2°/ que le point de départ de l'action en requalification du contrat de travail à temps partiel en contrat à temps complet court à compter du moment où celui qui l'exerce a connu ou aurait dû connaître les faits lui permettant de l'exercer ; qu'il incombe dans un premier temps au juge de vérifier si l'action en requalification est recevable et fondée pour, dans un second temps, déterminer si le salarié est recevable et fondé à présenter une demande de rappel de salaires sur la base d'un temps complet ; qu'en l'espèce, en retenant, dans un premier temps, que ‘‘n'étaient pas prescrits les rappels de salaires échus à compter de novembre 2013'' moins de trois ans avant la rupture du contrat de travail, dont M. [R] demandait paiement, et ‘‘par suite, l'action en requalification du contrat de travail'', cependant qu'il incombait à la cour d'appel de vérifier la prescription l'action en requalification en retenant comme point de départ le moment où celui qui l'exerçait avait connu ou aurait dû connaître les faits lui permettant de l'exercer, pour éventuellement ensuite, si l'action n'était pas prescrite, lui accorder un rappel de salaire, la cour d'appel a violé de plus fort l'article L. 3245-1 du code du travail, ensemble l'article L. 3123-17 du même code. »

Réponse de la Cour

6. La durée de la prescription étant déterminée par la nature de la créance invoquée, la demande de rappel de salaire fondée sur la requalification d'un contrat de travail à temps partiel en contrat de travail à temps complet est soumise à la prescription triennale de l'article L. 3245-1 du code du travail.

7. Aux termes de l'article L. 3245-1 du code du travail, dans sa rédaction issue de la loi n° 2013-504 du 14 juin 2013, l'action en paiement ou en répétition du salaire se prescrit par trois ans à compter du jour où celui qui l'exerce a connu ou aurait dû connaître les faits lui permettant de l'exercer.

La demande peut porter sur les sommes dues au titre des trois dernières années à compter de ce jour ou, lorsque le contrat de travail est rompu, sur les sommes dues au titre des trois années précédant la rupture du contrat.

8. Il résulte de la combinaison des articles L. 3245-1 et L. 3242-1 du code du travail que le délai de prescription des salaires court à compter de la date à laquelle la créance salariale est devenue exigible. Pour les salariés payés au mois, la date d'exigibilité du salaire correspond à la date habituelle du paiement des salaires en vigueur dans l'entreprise et concerne l'intégralité du salaire afférent au mois considéré.

9. Ayant, d'abord, constaté que le salarié soutenait avoir atteint la durée légale du travail en septembre 2013, la cour d'appel a exactement retenu que le point de départ du délai de prescription n'était pas l'irrégularité invoquée par le salarié, mais la date d'exigibilité des rappels de salaire dus en conséquence de la requalification. Elle en a exactement déduit que la prescription triennale avait été interrompue par la saisine de la juridiction prud'homale le 12 décembre 2016.
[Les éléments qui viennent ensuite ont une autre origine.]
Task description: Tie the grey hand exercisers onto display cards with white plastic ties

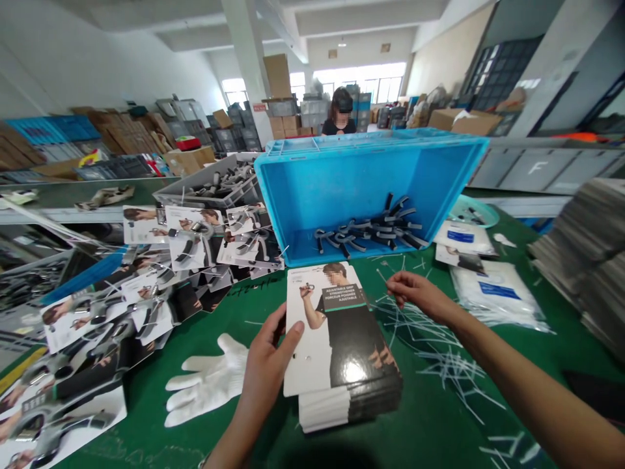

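Left hand (pixel 266 365) has its thumb and fingers loosely on the left edge of the top card on the card stack (pixel 342 352), just past a white glove (pixel 208 384) on the green desk (pixel 430 430). Cards look light, glossy, bendy, so edges seem the best hold. Right hand (pixel 415 293) is pinched shut on a thin cable tie (pixel 383 277), beyond the stack. Further out sits the blue crate (pixel 361 176) holding grip trainers (pixel 371 231).
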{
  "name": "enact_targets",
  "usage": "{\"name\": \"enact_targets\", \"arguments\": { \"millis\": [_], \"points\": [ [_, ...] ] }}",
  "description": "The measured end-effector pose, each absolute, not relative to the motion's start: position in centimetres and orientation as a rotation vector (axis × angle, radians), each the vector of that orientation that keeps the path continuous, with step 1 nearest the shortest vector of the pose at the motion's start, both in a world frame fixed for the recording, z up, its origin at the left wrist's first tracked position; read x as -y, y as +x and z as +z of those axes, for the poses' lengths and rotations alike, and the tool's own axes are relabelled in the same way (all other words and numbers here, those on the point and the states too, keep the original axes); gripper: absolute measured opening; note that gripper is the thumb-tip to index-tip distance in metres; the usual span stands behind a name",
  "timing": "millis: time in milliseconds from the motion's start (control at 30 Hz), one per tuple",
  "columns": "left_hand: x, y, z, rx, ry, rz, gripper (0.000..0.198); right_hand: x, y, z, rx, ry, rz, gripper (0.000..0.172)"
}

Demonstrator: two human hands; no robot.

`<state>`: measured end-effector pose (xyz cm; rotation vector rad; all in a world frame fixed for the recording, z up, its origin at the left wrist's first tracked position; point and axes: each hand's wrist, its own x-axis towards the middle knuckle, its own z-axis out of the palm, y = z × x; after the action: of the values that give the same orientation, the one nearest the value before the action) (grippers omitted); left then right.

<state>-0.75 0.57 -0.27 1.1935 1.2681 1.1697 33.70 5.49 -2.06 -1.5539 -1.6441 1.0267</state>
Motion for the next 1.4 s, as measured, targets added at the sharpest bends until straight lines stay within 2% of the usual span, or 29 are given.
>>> {"name": "enact_targets", "arguments": {
  "millis": [167, 333, 500, 567, 667, 767, 867, 933, 1100, 1200, 1233, 1333, 1400],
  "points": [
    [0.9, -1.7, 0.6, -1.27, 1.038, 1.28, 0.055, -5.3, 31.3, -0.5, 1.655, -1.492, 1.016, 0.04],
    [1.8, -3.4, 0.6, -1.194, 0.8, 1.345, 0.067, -5.5, 29.8, 1.8, 1.704, -1.46, 0.949, 0.036],
    [1.2, -3.1, -0.5, -1.094, 0.83, 1.279, 0.058, -5.2, 26.1, 6.6, 1.66, -1.322, 0.809, 0.028],
    [1.1, -3.2, -0.3, -1.146, 1.018, 1.312, 0.053, -4.6, 23.5, 9.0, 1.588, -1.158, 0.889, 0.023],
    [1.9, -4.0, 1.7, -1.395, 1.429, 1.512, 0.045, -3.0, 19.2, 11.3, 1.529, -0.883, 1.28, 0.018],
    [3.4, -4.8, 4.4, -1.228, 1.591, 1.415, 0.025, -1.8, 15.5, 11.5, 1.526, -0.683, 1.553, 0.016],
    [4.3, -4.8, 5.7, -0.847, 1.261, 1.076, 0.021, -1.5, 13.2, 10.4, 1.493, -0.59, 1.636, 0.015],
    [4.4, -4.5, 5.7, -0.786, 1.059, 1.028, 0.019, -1.6, 12.6, 9.9, 1.46, -0.566, 1.67, 0.014],
    [4.1, -4.4, 5.4, -1.065, 1.305, 1.175, 0.022, -1.7, 13.3, 9.6, 1.739, -0.788, 1.501, 0.016],
    [3.6, -4.8, 4.9, -1.25, 1.59, 1.207, 0.015, -1.7, 14.4, 9.5, 1.842, -0.948, 1.291, 0.02],
    [3.3, -5.0, 4.4, -1.331, 1.604, 1.232, 0.02, -1.8, 14.8, 9.4, 1.805, -0.964, 1.232, 0.02],
    [2.3, -5.6, 2.5, -1.433, 1.383, 1.231, 0.061, -2.4, 16.0, 8.9, 1.648, -0.944, 1.146, 0.016],
    [2.1, -6.1, 1.4, -1.24, 1.178, 1.1, 0.062, -2.9, 16.4, 8.2, 1.617, -0.925, 1.179, 0.015]
  ]
}}
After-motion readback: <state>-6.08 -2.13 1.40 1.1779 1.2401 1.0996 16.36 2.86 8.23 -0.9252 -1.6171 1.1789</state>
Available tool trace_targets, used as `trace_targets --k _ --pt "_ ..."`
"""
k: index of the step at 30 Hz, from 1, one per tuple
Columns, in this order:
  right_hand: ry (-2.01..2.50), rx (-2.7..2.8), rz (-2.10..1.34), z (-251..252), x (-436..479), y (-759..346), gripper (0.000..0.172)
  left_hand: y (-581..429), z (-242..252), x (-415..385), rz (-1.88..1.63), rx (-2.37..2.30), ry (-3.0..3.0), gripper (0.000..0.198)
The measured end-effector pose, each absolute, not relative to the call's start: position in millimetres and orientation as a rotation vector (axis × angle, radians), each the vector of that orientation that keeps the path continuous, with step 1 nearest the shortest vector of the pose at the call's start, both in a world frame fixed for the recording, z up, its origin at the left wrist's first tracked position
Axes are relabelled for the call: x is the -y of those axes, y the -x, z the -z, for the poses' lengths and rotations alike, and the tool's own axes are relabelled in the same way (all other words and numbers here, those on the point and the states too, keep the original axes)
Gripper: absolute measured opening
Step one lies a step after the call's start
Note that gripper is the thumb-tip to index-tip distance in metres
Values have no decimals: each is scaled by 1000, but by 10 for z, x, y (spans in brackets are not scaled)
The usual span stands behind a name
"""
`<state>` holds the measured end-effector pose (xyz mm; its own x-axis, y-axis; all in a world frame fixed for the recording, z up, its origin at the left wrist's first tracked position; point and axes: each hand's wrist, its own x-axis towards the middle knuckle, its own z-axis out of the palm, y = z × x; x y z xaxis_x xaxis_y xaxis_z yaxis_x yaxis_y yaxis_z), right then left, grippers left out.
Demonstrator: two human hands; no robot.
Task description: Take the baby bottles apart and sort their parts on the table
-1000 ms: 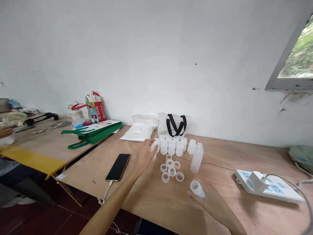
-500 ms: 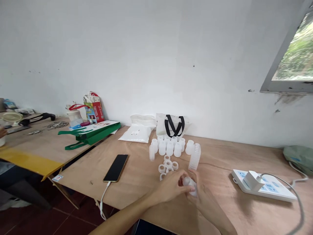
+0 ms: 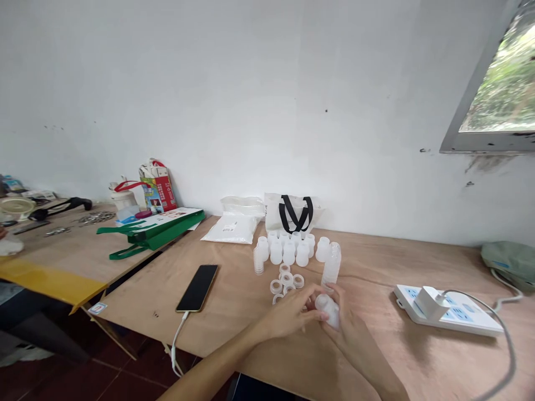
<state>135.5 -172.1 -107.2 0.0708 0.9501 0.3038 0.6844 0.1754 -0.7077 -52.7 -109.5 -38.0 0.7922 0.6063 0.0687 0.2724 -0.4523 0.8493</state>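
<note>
Between my hands, near the front of the table, is a small translucent white plastic bottle [image 3: 330, 313], tilted with its mouth toward the upper left. My right hand [image 3: 345, 320] wraps round it from the right. From the left, the thumb and fingers of my left hand [image 3: 303, 312] close on it near the neck. Just beyond my left hand lie several clear plastic rings [image 3: 286, 279]. Behind them stand several similar white bottles [image 3: 288, 253] in rows. A stack of clear cups or caps [image 3: 332, 264] leans beyond my right fingers, and a shorter stack [image 3: 258, 260] stands left of the bottles.
A phone [image 3: 198, 288] on a white cable lies to the left. At the back are a white plastic packet [image 3: 231, 228] and a white bag with black handles [image 3: 273, 214]. A power strip [image 3: 449, 312] sits right; a green bag [image 3: 167, 228] bridges the left tables.
The bottle has turned in my hands, showing more of its mouth and body. My left fingers have shifted slightly on it. The view has moved a little.
</note>
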Motion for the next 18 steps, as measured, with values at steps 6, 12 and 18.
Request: trace_targets --k 6,12,18 --pt "1638 1809 -90 1307 1606 -1378 53 420 485 1077 -479 -1098 -2069 48" --pt "1622 1848 300 1292 1625 -1317 55 357 397 1130 -505 -1228 -2189 49" --pt "1621 1784 -8 1237 1640 -1350 53 482 381 1186 -517 -896 -2268 36"
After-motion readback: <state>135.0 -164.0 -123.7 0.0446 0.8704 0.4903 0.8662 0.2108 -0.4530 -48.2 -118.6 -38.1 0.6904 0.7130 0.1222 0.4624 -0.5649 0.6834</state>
10. La cour d'appel, qui a, ensuite, retenu que les rappels de salaires échus à compter du mois de novembre 2013, soit moins de trois ans avant la rupture du contrat de travail, n'étaient pas prescrits, en a exactement déduit que le salarié était fondé à tirer les conséquences, dans cette limite, du dépassement, au mois de septembre 2013, de la durée légale du travail, pour prétendre au paiement d'une rémunération sur la base d'un temps plein.

11. Le moyen n'est donc pas fondé.

PAR CES MOTIFS, la Cour :

REJETTE les pourvois principal et incident.

Arrêt rendu en formation de section.

- Président : M. Cathala - Rapporteur : Mme Thomas-Davost - Avocat général : Mme Wurtz - Avocat(s) : SCP Boutet et Hourdeaux ; SCP Thouvenin, Coudray et Grévy -

Textes visés :

Articles L. 3242-1 et L. 3245-1 du code du travail, dans sa rédaction issue de la loi n° 2013-504 du 14 juin 2013.

Rapprochement(s) :

Sur le principe selon lequel le délai de prescription ne court qu'à compter de la date d'exigibilité de la créance, à rapprocher : Soc., 14 novembre 2013, pourvoi n° 12-17.409, Bull. 2013, V, n° 271 (cassation partielle), et l'arrêt cité.